Eddie Sotto’s passion for new ideas and one-of-a-kind adventures was a creative leader’s dream. One day he stuck his head in my office and asked me to come out into the hallway, where he immediately lay down on his back, put his hands out as though he were steering a vehicle, and spun his new concept. “Imagine lying on your back inside a vehicle—a space capsule,” he pitched. “Watch—I’m handling the controls, because I’m the pilot. But next to me are the other crew members, each with his or her own assignment—and we’re
flying
through space, feeling the g-forces the astronauts experience!” We built a full-sized mock-up of the space capsule for a crew of four, consulted with NASA and its Astronaut Corps, designed the capsule’s interior, created a story built around a trip to Mars, engineered a new kind of motion simulator, and in 2003, Mission: SPACE opened in Epcot at Walt Disney World. My leadership lesson? Maintain an open-door policy—and make sure your hallways are clear.
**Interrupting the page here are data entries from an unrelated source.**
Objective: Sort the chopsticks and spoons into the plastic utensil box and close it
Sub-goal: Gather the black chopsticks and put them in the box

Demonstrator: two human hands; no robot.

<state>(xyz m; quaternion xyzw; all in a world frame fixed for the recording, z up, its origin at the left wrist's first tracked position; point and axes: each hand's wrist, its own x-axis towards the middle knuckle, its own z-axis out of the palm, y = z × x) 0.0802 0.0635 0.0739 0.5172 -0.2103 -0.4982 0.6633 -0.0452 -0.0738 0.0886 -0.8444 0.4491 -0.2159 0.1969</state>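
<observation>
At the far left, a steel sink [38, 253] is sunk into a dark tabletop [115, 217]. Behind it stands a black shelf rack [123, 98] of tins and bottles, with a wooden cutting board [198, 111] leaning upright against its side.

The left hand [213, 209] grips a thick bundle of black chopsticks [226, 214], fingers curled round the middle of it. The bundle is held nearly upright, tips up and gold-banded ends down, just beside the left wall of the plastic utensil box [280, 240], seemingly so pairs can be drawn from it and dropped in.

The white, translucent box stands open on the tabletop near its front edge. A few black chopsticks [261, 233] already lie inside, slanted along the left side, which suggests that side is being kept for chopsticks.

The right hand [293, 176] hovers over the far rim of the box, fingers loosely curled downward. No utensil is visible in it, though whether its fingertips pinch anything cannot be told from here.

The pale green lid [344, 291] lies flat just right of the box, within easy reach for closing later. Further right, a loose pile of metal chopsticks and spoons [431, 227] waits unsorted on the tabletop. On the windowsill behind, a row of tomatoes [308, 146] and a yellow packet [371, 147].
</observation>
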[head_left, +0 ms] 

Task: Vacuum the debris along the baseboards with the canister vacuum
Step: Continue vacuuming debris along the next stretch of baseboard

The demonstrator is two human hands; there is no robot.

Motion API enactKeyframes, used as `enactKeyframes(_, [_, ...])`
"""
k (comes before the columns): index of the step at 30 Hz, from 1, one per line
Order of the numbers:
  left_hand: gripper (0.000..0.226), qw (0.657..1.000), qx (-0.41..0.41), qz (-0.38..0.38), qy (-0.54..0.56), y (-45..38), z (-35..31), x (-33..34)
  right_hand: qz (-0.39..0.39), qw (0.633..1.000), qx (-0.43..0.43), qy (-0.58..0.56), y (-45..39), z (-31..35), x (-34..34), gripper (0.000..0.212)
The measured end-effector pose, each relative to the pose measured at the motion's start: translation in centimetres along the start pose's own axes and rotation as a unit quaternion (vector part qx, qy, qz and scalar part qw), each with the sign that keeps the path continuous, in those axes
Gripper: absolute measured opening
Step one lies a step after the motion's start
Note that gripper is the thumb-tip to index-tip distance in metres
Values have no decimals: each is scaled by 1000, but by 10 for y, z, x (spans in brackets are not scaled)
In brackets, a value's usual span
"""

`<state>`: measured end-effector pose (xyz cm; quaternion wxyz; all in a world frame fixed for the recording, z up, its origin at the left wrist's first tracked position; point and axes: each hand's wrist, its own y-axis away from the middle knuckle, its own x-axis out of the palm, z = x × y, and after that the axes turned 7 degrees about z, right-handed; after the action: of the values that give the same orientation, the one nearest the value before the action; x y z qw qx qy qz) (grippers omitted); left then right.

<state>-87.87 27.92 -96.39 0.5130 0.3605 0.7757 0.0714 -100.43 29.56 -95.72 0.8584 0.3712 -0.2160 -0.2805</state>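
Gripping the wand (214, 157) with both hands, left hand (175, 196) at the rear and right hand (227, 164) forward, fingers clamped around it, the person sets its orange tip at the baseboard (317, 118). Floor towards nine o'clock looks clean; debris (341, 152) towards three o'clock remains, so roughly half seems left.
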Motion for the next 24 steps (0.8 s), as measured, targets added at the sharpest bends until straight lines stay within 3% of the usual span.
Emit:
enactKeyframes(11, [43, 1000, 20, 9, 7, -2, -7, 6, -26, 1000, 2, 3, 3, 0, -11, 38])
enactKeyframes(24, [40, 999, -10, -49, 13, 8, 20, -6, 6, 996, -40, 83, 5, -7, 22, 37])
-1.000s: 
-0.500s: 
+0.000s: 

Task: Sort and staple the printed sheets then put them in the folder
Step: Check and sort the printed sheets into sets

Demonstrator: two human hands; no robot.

Eddie Sotto’s view about Disneyland Paris is also mine, and I want to give credit where credit is due for the concept, design, and construction of the park in the face of many obstacles. In fact, our organizational start was headed for disaster until it was rescued by the leadership of one man—my partner, Stanley “Mickey” Steinberg.

Our creative team at Imagineering was absolutely first class. It was headed by Tony Baxter, the originator of Big Thunder Mountain Railroad and Splash Mountain in Disneyland, and co-creator with George Lucas and Tom Fitzgerald of Star Tours. The design leaders were Eddie Sotto (Main Street), Tim Delaney (Discoveryland), Jeff Burke (Frontierland), Chris Tietz (Adventureland), and Tom Morris (Fantasyland). In contrast, the project management and construction organization was a mess—and that’s where Mickey Steinberg entered the picture.

In his book
Work in Progress
, published in 1998 by Random House, Michael Eisner remembers Steinberg’s impact:

As our construction problems mounted, Frank’s solution was to bring Mickey Steinberg into the project late in 1988. A big, bluff man with passionate enthusiasms and a quick temper, Mickey had worked with the architect John Portman for twenty-seven years, running his company and overseeing the construction of its hotels. Now he was executive vice president of Imagineering under Marty Sklar. At Euro Disney, Mickey concluded very quickly that our organizational structure was dysfunctional. “You are headed for one of the biggest failures I’ve ever seen in construction,” he told Frank after visiting the site. “Unless something changes, you’re never going to get finished on time.” As Mickey analyzed it, the firm we’d hired were construction managers. “What we need are project managers who understand the whole process from construction to design to operations,” Mickey said. “If you want to spend more on some aspect of design, the project managers’ job is to help you find somewhere else to save money. It’s all about trade-offs. That’s not happening now.”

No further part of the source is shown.